There is an interaction between liver and adipose tissues. It is well known that obesity leads to hepatic steatosis. In this study, we investigated the effects of liver peroxisomal function on the development of diet-induced obesity. We found that HFD-induced body weight gain, adipose tissue expansion, and glucose intolerance were observed in the Pex16fl/fl mice rather than in the Pex16Alb-Cre mice that lack structural peroxisomes, and consistently, HFD-induced steatosis was observed in the Pex16fl/fl mice but not in the Pex16Alb-Cre mice. Interestingly, the Pex16Alb-Cre mice displayed lower basal levels of serum TG, cholesterol, free fatty acids, and ketone body, but serum levels of bile acids were higher in the Pex16Alb-Cre mice. What is more, the Pex16Alb-Cre mice exhibited elevated hepatocyte proliferation, which needs more cholesterol and energy (ATP) to construct cell membrane. These results suggest that the absence of liver PEX16 and peroxisomes inhibits the development of obesity through enhancing hepatocyte proliferation and increasing hepatic lipid consumption.
When we observed a difference in HFD-induced body weight gain between the Pex16Alb-Cre mice and the Pex16fl/fl mice, we did not observe a difference between the Pex16AdipoQ-Cre mice and the Pex16fl/fl mice, suggesting that it is liver peroxisomes but not adipose peroxisomes that affect HFD-induced obesity. However, recently, it was reported that HFD-induced obesity was developed in the Pex16AdipoQ-Cre mice to a greater extent than in the WT mice. Actually, HFD-induced body weight gain in the Pex16AdipoQ-Cre mice was not higher than in the WT mice until after 27 weeks of feeding [34]. Previously, we identified in human populations that CYP2A6 (CYP2A5 in mice) was associated with obesity with modest body mass index (BMI) but not with severe obesity with high BMIs, implicating that CYP2A6 is associated with the early stage of obesity; correspondingly, difference in HFD-induced body weight gain between the cyp2a5-/- mice and WT mice was observed as early as 6 weeks [35]. CYP2A5/6 is also mainly expressed in the liver. Thus, it seems that the liver affects early stage of obesity, but adipose tissues exert effect later than the liver. This claim is supported by a recent study showing that hepatic lipid metabolism-associated genes were increased in response to HFD as early as 3 h, and liver TG contents were increased at 6 h whereas adipose TG contents were increased after 12 h [36]. As for peroxisomes, it is possible that absence of liver peroxisomes initiates to speed up the development of obesity, and the expanded adipose tissues further worsen the occurring obesity. Unlike proteins and carbohydrates that are digested into amino acids and glucose and then directly enter the liver via portal vein, food fat is directly absorbed into lymph instead of blood. How the liver responds to HFD earlier than adipose tissues needs further studies.

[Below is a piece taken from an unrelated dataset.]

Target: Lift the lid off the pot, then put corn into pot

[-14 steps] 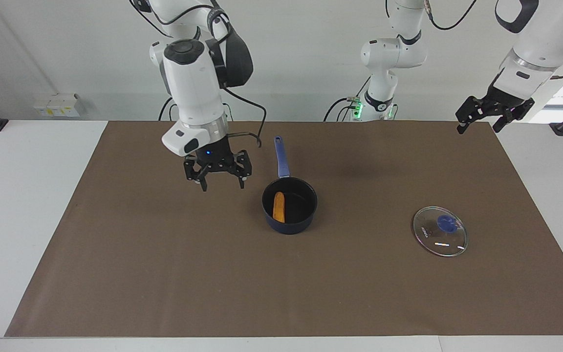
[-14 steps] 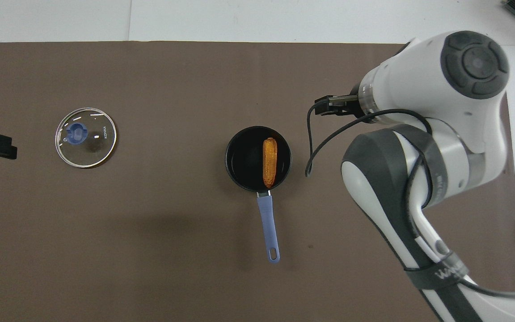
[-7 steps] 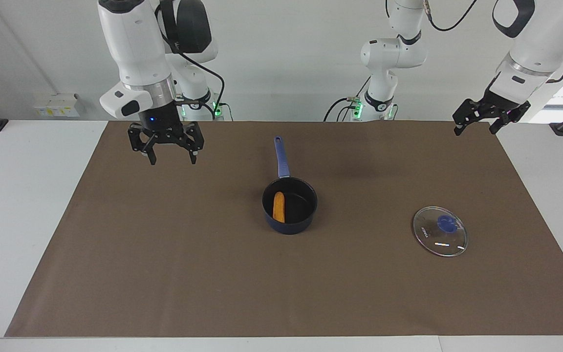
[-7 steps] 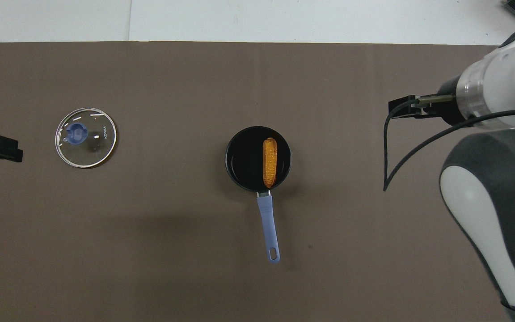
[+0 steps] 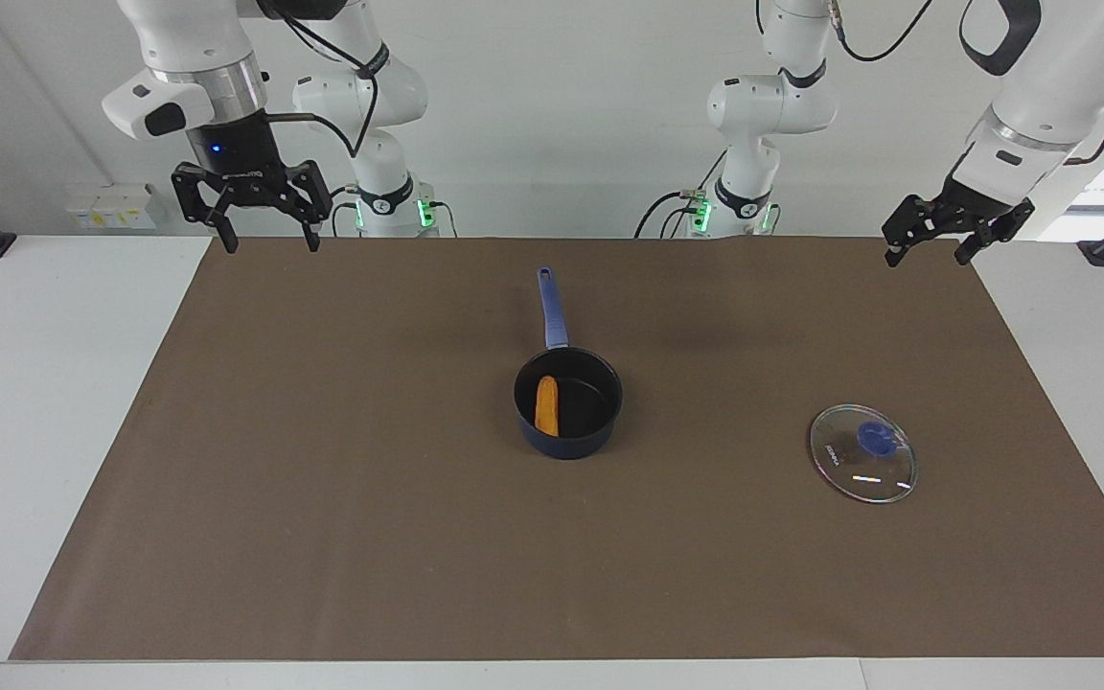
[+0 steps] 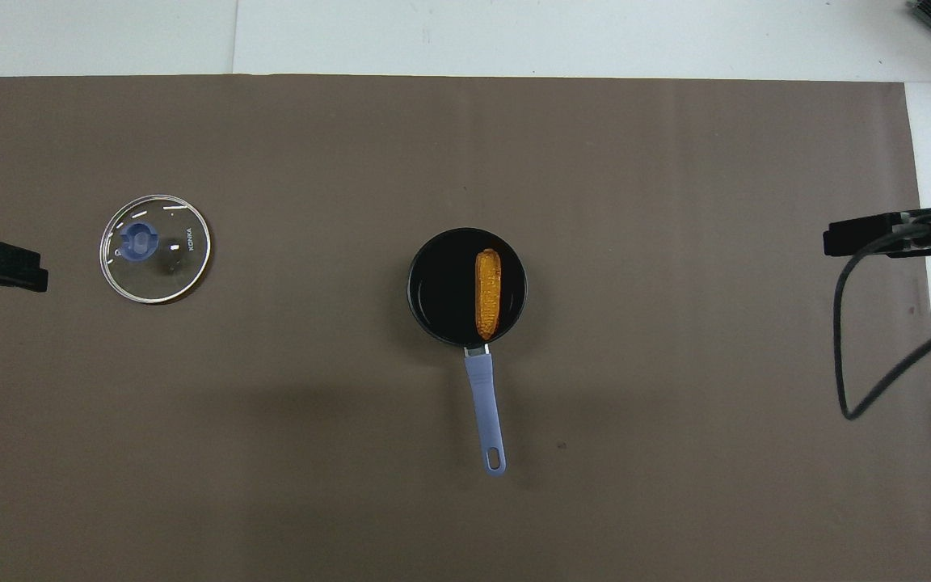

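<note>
Right hand: raised over the brown mat's corner at the right arm's end of the surface, fingers spread wide, holding nothing.
Left hand: up over the mat's corner at the left arm's end, fingers apart and empty.
Pot: mid-mat, uncovered, handle pointing toward the robots.
Corn: lying inside the pot (along the wall).
Lid: flat on the mat, knob up, well apart from the pot, toward the left arm's end.
</note>
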Motion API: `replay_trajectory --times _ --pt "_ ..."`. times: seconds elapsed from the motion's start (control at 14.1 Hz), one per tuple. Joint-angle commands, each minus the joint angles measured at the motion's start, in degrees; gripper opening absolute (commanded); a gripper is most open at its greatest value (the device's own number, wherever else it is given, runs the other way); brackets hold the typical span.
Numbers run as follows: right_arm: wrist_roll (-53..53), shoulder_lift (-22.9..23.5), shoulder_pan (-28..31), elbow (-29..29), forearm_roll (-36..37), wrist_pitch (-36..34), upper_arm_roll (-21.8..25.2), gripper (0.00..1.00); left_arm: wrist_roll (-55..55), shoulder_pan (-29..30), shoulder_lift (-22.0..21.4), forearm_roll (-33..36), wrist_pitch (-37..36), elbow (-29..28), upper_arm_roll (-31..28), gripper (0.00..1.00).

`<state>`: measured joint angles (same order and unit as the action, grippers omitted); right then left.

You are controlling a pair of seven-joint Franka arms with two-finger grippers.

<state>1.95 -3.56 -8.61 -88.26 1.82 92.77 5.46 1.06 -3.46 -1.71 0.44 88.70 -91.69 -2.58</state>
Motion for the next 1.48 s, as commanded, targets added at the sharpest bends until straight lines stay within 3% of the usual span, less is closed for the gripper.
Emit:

In peroxisomes, at least two fatty acid oxidation pathways are identified (Figure 9). ACOX1 and its downstream thiolase oxidize very long chain fatty acids, and ACOX2 and its downstream SCPx oxidize branched chain fatty acids [23]. Interestingly, ACOX1 is inducible by PPARα agonists but ACOX2 is not inducible [23]. An interesting observation in the Pex16Alb-Cre mice is that ACOX1 and thiolase were upregulated but ACOX2 and SCPx were downregulated. Basal levels of serum fatty acids were lower in the Pex16Alb-Cre mice than in the Pex16fl/fl mice, which is consistent with the upregulated ACOX1 pathway. Among polyunsaturated fatty acids (PUFA), arachidonic acid is special. Very minor free arachidonic acid is detected in cells. Usually, arachidonic acid is released from phospholipid by phospholipase A2 (PLA2) and is used by COX-2 for synthesis of prostaglandins and thromboxane, both of which are substrates of ACOX1 [37]. When expression of COX-2 is elevated but ACOX1 is suppressed, these inflammatory mediators are supposed to be accumulated and subjected to lipid peroxidation, as we observed in human samples (Figure 8).

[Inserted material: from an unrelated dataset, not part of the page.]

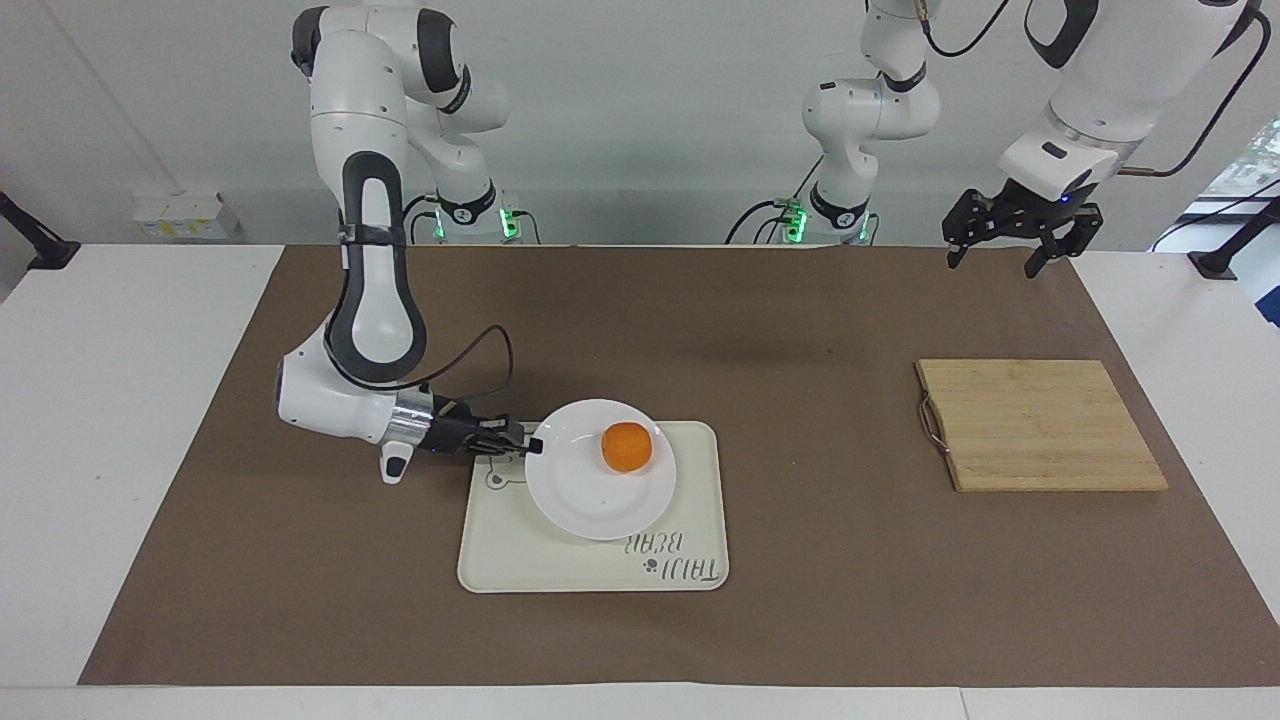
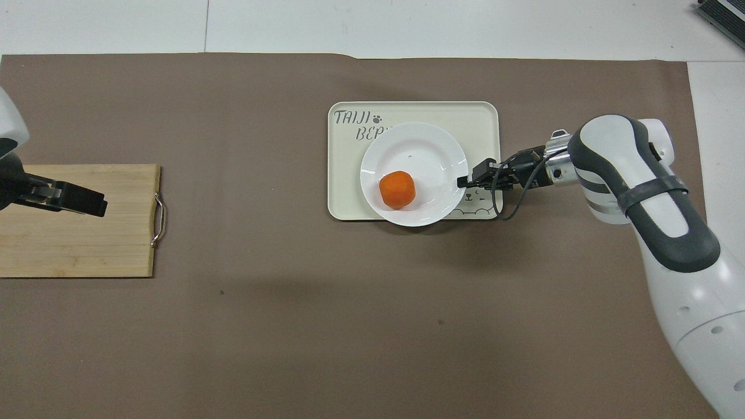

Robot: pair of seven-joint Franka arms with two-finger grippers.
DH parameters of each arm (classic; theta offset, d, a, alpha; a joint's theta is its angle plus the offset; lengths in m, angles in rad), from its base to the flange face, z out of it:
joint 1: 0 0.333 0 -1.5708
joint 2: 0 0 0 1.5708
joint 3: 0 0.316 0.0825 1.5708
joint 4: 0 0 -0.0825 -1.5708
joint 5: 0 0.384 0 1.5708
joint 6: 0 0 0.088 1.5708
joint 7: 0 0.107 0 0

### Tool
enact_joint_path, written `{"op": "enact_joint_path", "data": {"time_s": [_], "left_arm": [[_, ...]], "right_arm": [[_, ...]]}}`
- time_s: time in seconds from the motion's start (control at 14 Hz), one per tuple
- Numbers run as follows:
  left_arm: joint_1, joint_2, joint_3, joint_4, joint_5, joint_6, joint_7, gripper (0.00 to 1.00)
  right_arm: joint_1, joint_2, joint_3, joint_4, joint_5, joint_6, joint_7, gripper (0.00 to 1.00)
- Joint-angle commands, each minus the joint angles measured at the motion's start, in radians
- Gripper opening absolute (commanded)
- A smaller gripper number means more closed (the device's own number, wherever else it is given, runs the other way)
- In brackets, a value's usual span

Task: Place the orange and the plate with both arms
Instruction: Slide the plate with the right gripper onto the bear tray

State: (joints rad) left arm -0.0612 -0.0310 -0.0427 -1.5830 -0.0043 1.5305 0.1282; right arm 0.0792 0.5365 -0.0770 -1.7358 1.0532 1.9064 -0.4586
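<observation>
The white plate [image 1: 585, 495] is over the cream tray [image 1: 540, 560], about level, and I cannot tell whether it touches the tray. The orange [image 1: 628, 446] lies in the plate, on its side nearer the robots. My right gripper [image 1: 533, 446] is shut on the plate's rim at the right arm's end. In the overhead view the plate [image 2: 419, 151], the orange [image 2: 397, 189] and the right gripper [image 2: 464, 181] show over the tray [image 2: 349, 192]. My left gripper [image 1: 991, 266] waits, open and empty, in the air over the left arm's end of the table; it also shows in the overhead view [image 2: 99, 206].
A wooden cutting board [image 1: 1040, 425] with a metal handle lies toward the left arm's end of the table, and it also shows in the overhead view [image 2: 87, 244]. A brown mat [image 1: 800, 600] covers the table.
</observation>
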Motion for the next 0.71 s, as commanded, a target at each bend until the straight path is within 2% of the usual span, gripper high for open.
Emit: {"op": "enact_joint_path", "data": {"time_s": [0.0,0.07,0.14,0.21,0.29,0.43,0.64], "left_arm": [[0.014,-0.012,-0.008,0.001,-0.011,-0.013,-0.005,1.0],[0.014,-0.012,-0.008,0.001,-0.011,-0.013,-0.005,1.0],[0.014,-0.012,-0.008,0.001,-0.011,-0.013,-0.005,1.0],[0.014,-0.012,-0.008,0.001,-0.011,-0.013,-0.005,1.0],[0.014,-0.012,-0.008,0.001,-0.011,-0.013,-0.005,1.0],[0.014,-0.012,-0.008,0.001,-0.011,-0.013,-0.005,1.0],[0.014,-0.012,-0.008,0.001,-0.011,-0.013,-0.005,1.0]], "right_arm": [[-0.012,-0.018,0.008,-0.039,-0.021,0.006,-0.02,0.0],[-0.009,-0.02,0.008,-0.044,-0.021,0.017,-0.017,0.0],[-0.006,-0.018,0.006,-0.042,-0.027,0.019,-0.014,0.18],[-0.004,-0.018,0.006,-0.039,-0.044,0.019,-0.014,0.68],[-0.01,-0.018,0.008,-0.033,-0.059,0.019,-0.015,1.0],[-0.012,-0.027,0.005,0.002,-0.129,0.016,-0.009,1.0],[-0.01,-0.064,0.005,0.067,-0.332,0.019,0.081,1.0]]}}
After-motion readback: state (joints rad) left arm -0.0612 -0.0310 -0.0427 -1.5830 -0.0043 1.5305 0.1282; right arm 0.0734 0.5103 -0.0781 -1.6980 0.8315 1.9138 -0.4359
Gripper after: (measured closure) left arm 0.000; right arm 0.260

The downregulation of ACOX2 pathway may lead to accumulation of branched chain fatty acids. Good examples of branched fatty acids are phytanic acid and pristanic acid. Pristanic acid is a 2-methyl-branched chain fatty acid that can be directly β-oxidized by ACOX2. Phytanic acid is a 3-methyl-branched chain fatty acid that needs to be α-oxidized to pristanic acid. Phytanic acid is derived from phytol and phytol is derived from the plant chlorophyll. Humans obtain phytanic acid primarily from dairy products and from fats of ruminant animals. Bacteria in the rumen of these animals can digest plant chlorophyll to release phytol, which is absorbed and further metabolized to phytanic acid by the ruminant animals. Interestingly, phytanic and pristanic acid are PPARα agonists [38]. Phytanic acid accumulation was observed in patients lacking functional peroxisomes [39,40]. Serum fatty acids were decreased in the Pex16Alb-Cre mice, but we couldn’t detect whether phytanic acid accumulated in the Pex16Alb-Cre mice. However, it is reasonable that the upregulation of PPARα-regulated ACOX1 in the Pex16Alb-Cre mice is associated with phytanic acid accumulation resulted from the downregulation of ACOX2.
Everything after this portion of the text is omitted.